Aquello no había terminado todavía. Sentía a sus ángeles muy cerca, dispuestas a cogerla de la mano cuando llegara el momento de irse al otro lado. Pero todavía había algo que tenía que hacer en este mundo.

Cerró los ojos y pensó en las personas que quería. En Gavin. En sus padres. Una pena profunda la abrumó e hizo que la cabeza le diera vueltas. Entonces pensó en las otras chicas. Ellas también tenían personas que las querían. Sammi las vio: personas derramando lágrimas sin fin. Ni siquiera habían tenido la oportunidad de enterrar a sus hijas. No había una tumba ante la que llorar su muerte, no habían podido poner un punto y final.

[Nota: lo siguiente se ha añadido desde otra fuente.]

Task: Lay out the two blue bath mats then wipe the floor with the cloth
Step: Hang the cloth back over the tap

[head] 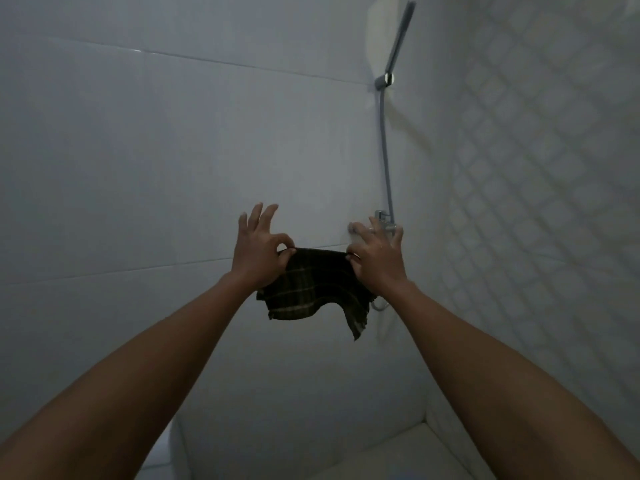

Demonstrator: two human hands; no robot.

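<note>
Cloth [313,289]: I'm pinching its top edge with my left hand [258,249] and right hand [375,259] (mats, floor unseen), so progress is unclear.

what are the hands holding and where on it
A dark plaid cloth, held up by its top edge: the left hand pinches the left corner, the right hand pinches the right corner.
</note>
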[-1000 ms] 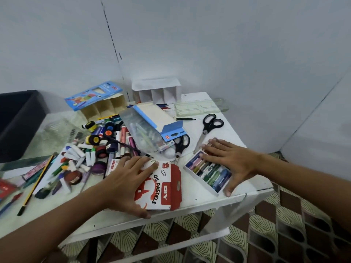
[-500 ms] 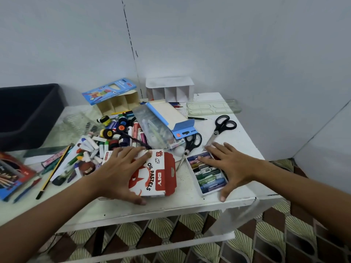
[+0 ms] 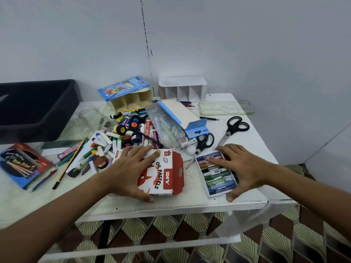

Ella tenía que hacer una cosa más. Por su familia. Y por las de todas ellas.

Tenían que encontrarla. Para ser exactos, tenían que encontrar sus restos; jamás serían enterrados bajo árboles anónimos en un bosque infinito.

A fuerza de voluntad, se puso de costado, tras lo cual se sentó con dificultad. Aguzó el oído. Oía correr agua; no estaba muy lejos. Se dio impulso para levantarse, deseando que sus pies la hicieran avanzar. Únicamente eso. Un último esfuerzo.

Ignoraba cuánto tardaría en llegar al arroyo. Tenía la sensación de estar separada de su cuerpo, insensibilizado al dolor. Su noción del tiempo ya no respondía.

Los ángeles la condujeron hasta el lugar. Había una gran piedra plana en medio del agua. Se adentró en el arroyo y trepó a la roca.

Hecho.

Se sentía en paz. Ya no había ningún árbol encima de ella. Solo el cielo. Un infinito cielo azul celeste. Podía ver el paraíso desde allí.